Bin oui. L’Écoeurchée. Un calembour comme pseudonyme parce qu’il y a une corrélation directe entre mon amour de jouer avec les mots, mon engouement des mots-des maux et le plaisir qu’éprouvent les jouvenceaux (lire ici: fuckboys) à me piler sur le corps-coeur. Plus il jouent avec mon organe cardiaque, plus j’écris. Et me voilà, tellement pilonner que j’ai pu de place dans mes cahiers. J’en suis venue à la conclusion que mes écorchures pourraient servir.
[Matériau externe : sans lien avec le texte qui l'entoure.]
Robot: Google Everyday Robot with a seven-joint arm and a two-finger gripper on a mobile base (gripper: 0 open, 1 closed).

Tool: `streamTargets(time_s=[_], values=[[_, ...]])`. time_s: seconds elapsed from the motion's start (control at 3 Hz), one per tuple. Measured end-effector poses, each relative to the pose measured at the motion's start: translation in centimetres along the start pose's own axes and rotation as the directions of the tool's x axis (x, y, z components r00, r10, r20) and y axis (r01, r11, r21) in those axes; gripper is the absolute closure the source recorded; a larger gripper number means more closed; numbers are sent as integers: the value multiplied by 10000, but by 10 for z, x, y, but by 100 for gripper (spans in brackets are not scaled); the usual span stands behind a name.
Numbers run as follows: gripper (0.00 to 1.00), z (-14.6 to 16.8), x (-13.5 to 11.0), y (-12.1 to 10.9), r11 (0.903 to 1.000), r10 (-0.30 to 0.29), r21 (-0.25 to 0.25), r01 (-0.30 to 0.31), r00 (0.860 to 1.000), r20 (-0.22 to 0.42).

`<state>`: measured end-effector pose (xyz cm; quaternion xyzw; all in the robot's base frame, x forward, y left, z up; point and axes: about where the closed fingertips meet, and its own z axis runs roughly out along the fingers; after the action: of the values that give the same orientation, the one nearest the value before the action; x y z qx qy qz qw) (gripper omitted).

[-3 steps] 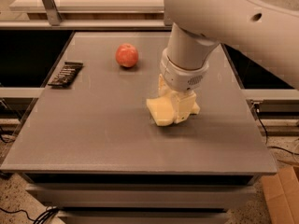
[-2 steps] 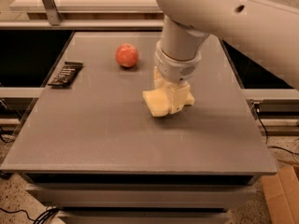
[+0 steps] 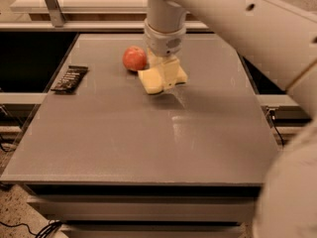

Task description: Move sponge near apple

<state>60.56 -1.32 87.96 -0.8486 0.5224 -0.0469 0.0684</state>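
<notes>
End effector [image 3: 166, 76], cream-coloured and pointing down from the thick white robot arm [image 3: 237, 19], sits in the upper middle of the frame, its fingers closed on the flat pale yellow foam sponge [image 3: 150, 81]. The sponge lies just beside the small round red-orange apple [image 3: 134, 58], to its lower right; whether they touch cannot be told. Both are over the far part of the grey flat-topped desk [image 3: 148, 143]. Well apart, at the desk's left edge, lies a flat black ridged rectangular object [image 3: 69, 78].
</notes>
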Motion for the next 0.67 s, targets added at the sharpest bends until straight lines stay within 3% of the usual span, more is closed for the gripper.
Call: streamTargets(time_s=[0.33, 0.67], values=[[100, 4, 5, -51, 9990, 361, 252, -366, 9992, 165], [100, 11, 14, -81, 9928, 1007, 597, -1040, 9934, 551]])
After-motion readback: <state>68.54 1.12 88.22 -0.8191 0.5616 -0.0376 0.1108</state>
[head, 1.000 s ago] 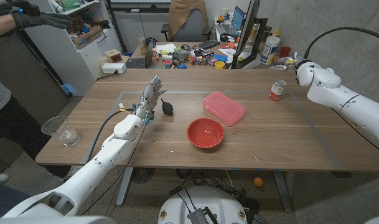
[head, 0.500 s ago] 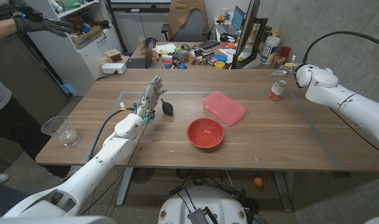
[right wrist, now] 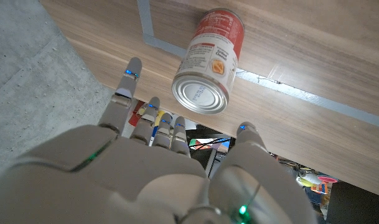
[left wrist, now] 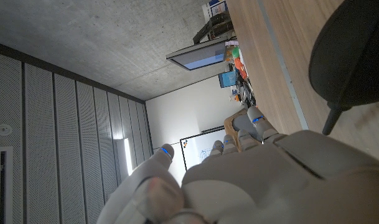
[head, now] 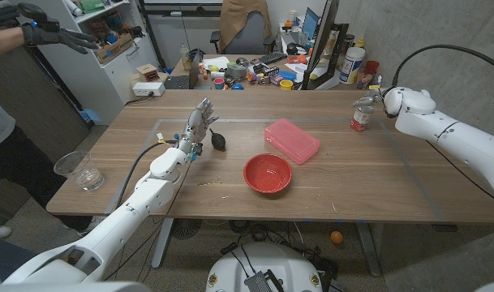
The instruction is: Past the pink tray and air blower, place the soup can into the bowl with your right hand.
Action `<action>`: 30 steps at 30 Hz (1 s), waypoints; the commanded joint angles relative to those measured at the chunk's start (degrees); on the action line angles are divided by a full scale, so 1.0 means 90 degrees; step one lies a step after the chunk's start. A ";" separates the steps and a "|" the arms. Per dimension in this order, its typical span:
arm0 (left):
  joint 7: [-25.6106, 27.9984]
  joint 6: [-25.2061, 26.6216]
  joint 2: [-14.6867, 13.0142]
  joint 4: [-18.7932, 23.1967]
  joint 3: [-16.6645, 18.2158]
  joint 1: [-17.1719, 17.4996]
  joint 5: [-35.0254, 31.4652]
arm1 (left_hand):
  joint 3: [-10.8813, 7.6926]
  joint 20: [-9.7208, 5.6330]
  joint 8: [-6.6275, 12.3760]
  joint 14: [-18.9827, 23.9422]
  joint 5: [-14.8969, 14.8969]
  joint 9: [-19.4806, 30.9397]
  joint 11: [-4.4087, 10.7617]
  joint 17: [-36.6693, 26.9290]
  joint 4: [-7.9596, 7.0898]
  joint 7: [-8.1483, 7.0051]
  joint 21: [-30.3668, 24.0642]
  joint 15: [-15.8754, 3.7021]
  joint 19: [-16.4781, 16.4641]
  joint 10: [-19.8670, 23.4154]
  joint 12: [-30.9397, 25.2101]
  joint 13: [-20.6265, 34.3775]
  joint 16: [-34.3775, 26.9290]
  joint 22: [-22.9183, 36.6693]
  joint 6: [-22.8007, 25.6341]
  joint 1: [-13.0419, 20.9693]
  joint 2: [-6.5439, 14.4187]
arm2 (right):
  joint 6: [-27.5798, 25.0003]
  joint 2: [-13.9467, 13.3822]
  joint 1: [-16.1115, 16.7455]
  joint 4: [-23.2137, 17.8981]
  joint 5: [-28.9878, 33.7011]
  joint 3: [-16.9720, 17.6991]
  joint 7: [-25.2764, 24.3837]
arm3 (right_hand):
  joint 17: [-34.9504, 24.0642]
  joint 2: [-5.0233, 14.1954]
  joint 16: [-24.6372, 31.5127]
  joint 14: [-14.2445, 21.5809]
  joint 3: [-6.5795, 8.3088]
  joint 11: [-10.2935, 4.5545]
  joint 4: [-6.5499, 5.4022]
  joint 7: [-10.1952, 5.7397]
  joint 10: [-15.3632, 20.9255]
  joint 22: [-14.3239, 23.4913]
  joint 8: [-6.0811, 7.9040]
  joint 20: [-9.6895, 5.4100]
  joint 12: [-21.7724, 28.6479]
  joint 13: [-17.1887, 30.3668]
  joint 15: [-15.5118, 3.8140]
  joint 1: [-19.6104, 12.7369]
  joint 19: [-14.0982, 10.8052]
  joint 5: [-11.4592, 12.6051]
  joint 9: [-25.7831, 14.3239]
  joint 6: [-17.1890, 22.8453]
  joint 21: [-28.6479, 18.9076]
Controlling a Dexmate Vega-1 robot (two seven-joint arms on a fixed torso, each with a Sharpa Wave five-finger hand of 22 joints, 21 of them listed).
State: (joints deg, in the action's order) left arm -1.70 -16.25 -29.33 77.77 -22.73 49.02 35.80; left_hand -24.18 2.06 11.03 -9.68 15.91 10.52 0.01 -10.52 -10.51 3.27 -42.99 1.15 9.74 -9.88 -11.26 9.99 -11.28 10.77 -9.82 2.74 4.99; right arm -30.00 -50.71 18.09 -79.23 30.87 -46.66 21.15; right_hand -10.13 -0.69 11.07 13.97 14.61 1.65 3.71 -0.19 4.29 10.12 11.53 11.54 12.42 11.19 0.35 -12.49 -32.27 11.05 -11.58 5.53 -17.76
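- Right hand [head: 375,97], head view: it sits at the far right of the tabletop [head: 352,182], just beside the can [head: 361,118], fingers apart and holding nothing. The can stands upright, well apart from the bowl [head: 268,173]. The tray [head: 292,140] lies between can and bowl; the blower [head: 217,139] is further left, just beside the left hand [head: 197,126], which stands upright with fingers spread and empty.
- Left wrist view: the left hand [left wrist: 239,168] is open, and the blower [left wrist: 351,59] lies near it, though whether they touch is hard to tell from this angle.
- Right wrist view: the right hand [right wrist: 170,155] has thumb and fingers spread to either side of the can [right wrist: 210,62] with none of them on it yet; the can's metal end faces the palm.
- Risk: the hand comes at the can near its top, so an uneven close could tip it or knock it along the tabletop. Carried low, the can could catch the tray on its way to the bowl.
- Change: since a second ago the right hand has moved left, closer to the can. Can, bowl, tray, blower and left hand have stayed put.
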 commanded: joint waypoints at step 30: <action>-0.0138 0.0034 0.0092 -0.0367 -0.0044 -0.0265 0.0022 | -0.0081 0.0018 -0.0006 -0.0328 0.0019 0.0016 -0.0021 -0.0015 0.0008 -0.0031 0.0016 -0.0007 0.0537 -0.0441 0.0013 0.0035 0.0012 0.0016 -0.0236 -0.0056 0.0536 | 0.0199 0.0602 -0.0722 0.1019 0.0324 -0.0736 0.0768 | -0.0065 0.0054 0.0301 0.2944 0.0061 -0.0304 0.0419 -0.0246 0.1051 -0.0001 0.0041 -0.2076 0.0209 -0.0008 -0.1287 -0.1037 -0.3310 0.0250 -0.0032 0.0078 -0.0215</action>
State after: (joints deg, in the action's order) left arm -2.57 -16.02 -28.82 75.34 -22.99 47.30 35.90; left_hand -24.57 2.05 11.03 -9.68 15.91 10.52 0.01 -10.52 -10.58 3.27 -42.99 1.15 9.75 -9.88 -11.26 9.99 -11.28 10.78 -9.82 2.75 4.99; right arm -28.37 -47.00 13.48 -72.82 33.50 -51.86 25.61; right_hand -10.37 -1.13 13.13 36.66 14.28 -0.63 6.68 -1.88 12.72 9.74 11.53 -4.62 13.99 10.92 -3.26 -19.42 -60.06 12.56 -11.57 6.14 -19.74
L’Écoeurchée c’est surtout une thérapie pour moi pis j’ose espérer bin fort que ça pourrait l’être pour d’autres. Y’a eu une coup’ d’égratignures depuis les 27 dernières années; un père absent, je pense que je lui fait autant d’effet que le goût du tofu
(c’est-à-dire, fuck all). Première égratignure. Y’a eu mon premier kick en quatrième année, il s’appelait Michel Bergeron comme l’entraîneur (je vous jure, ça s’invente pas) c’était un p’tit bum (shout out à Yolande Ouellet!), je l’ai aimé fort, aussi fort qu’une fille peut aimer en quatrième année. Ça été mon premier french. J’suis déménagée à 1147 km de lui. C’est loin en esti quand ton seul moyen de transport c’est une trottinette bleue de marque Razor. Deuxième égratignure. En pré-ado raisonnable, j’ai fait une croix sur les amours. Jusqu’au prochain. Le prochain s’appelait Raphaël, il jouait de la guit’ avec mon frère dans la remise. J’allais délibérément vagabonder près du simili-garage, juste pour le voir, pour le contempler, pour l’admirer. Criss qui était beau. Ses yeux étaient en amande, ses cheveux flippaient (pis dans c’temps-là c’était hot!), il était bronzé, un jour il s’est mis nu-chest, y’avait un “V” de taillé qui partait de ses hanches vers son pubis, comme pour m’indiquer le chemin à suivre. Le chemin à suivre pour me péter l’coeur, oui. Troisième égratignure. Y’en a eu d’autres, plein d’autres, que je finirai bin par détaillés. À suivre!